**Try it**
If a line of the material contains "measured", copy it.
::::::
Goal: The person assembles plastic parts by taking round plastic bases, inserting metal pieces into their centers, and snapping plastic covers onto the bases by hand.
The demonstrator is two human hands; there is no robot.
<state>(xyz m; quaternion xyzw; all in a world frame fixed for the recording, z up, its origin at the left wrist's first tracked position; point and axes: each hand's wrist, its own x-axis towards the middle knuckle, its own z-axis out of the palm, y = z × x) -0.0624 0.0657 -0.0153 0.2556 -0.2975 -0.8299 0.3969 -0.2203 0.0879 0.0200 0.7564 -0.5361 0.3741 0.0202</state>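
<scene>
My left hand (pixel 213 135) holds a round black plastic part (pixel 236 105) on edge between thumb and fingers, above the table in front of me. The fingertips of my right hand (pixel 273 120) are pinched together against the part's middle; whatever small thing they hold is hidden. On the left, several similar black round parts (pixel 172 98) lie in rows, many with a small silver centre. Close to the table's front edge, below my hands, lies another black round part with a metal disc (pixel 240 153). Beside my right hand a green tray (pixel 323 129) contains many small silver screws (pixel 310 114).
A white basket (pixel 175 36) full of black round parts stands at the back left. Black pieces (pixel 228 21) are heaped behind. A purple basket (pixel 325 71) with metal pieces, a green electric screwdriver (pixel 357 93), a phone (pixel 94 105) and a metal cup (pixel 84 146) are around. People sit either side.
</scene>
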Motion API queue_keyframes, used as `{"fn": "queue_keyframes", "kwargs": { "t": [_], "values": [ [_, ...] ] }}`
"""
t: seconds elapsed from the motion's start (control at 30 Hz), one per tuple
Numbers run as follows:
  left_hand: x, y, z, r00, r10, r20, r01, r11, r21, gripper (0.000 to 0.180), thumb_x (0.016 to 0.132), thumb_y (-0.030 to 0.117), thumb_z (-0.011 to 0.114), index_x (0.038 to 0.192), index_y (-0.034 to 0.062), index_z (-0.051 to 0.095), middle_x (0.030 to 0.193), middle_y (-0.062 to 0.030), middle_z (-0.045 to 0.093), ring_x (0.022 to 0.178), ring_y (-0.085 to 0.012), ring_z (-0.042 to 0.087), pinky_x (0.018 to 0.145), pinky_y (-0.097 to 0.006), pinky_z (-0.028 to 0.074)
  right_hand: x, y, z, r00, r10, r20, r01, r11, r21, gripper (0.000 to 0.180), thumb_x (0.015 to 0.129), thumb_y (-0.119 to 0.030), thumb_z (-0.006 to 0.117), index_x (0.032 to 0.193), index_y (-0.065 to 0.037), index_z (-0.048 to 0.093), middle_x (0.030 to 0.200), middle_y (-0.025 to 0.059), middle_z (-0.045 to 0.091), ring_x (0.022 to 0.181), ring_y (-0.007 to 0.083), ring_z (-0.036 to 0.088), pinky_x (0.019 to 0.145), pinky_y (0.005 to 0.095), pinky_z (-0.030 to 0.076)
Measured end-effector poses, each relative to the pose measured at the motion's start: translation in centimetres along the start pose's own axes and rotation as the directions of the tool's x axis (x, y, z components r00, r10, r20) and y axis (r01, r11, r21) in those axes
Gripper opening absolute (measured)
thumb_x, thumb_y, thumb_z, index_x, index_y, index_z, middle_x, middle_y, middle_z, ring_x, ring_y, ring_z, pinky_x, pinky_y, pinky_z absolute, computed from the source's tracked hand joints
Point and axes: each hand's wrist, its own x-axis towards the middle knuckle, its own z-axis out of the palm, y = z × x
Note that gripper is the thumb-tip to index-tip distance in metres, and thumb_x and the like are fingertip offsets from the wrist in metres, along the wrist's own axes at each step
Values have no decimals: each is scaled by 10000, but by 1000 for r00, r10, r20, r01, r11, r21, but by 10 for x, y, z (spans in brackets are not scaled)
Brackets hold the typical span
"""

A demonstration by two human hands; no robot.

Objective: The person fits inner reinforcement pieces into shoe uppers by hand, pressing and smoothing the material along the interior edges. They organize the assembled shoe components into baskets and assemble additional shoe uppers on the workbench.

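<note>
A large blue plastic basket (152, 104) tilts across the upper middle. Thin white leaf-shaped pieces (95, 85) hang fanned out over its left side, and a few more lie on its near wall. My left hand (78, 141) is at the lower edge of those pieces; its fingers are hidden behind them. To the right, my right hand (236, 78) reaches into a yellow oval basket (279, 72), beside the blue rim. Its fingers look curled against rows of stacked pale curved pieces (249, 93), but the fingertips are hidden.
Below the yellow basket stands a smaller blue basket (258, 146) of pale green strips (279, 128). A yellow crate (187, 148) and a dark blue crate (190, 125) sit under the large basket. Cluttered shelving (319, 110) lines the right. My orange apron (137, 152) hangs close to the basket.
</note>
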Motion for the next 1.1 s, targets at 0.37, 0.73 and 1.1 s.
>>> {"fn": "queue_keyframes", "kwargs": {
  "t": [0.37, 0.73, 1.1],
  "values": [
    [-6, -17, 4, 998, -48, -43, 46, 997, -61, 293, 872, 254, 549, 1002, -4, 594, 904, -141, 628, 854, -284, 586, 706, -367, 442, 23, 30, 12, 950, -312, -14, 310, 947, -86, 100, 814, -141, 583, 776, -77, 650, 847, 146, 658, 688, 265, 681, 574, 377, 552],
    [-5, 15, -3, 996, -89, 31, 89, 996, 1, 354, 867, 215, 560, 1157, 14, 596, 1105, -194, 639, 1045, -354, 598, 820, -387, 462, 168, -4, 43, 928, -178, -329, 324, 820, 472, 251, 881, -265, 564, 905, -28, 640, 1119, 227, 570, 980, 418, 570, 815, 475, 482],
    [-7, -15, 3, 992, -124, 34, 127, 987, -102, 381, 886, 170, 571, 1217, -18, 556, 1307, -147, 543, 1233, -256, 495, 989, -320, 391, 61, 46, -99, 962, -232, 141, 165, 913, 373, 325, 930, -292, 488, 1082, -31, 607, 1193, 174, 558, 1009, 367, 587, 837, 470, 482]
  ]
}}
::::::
**Exercise response**
Measured end-effector poses, each relative to the pose measured at the motion's start: translation in centimetres along the start pose's own axes and rotation as the directions of the tool's x axis (x, y, z components r00, r10, r20) and y axis (r01, r11, r21) in those axes
Gripper opening absolute (measured)

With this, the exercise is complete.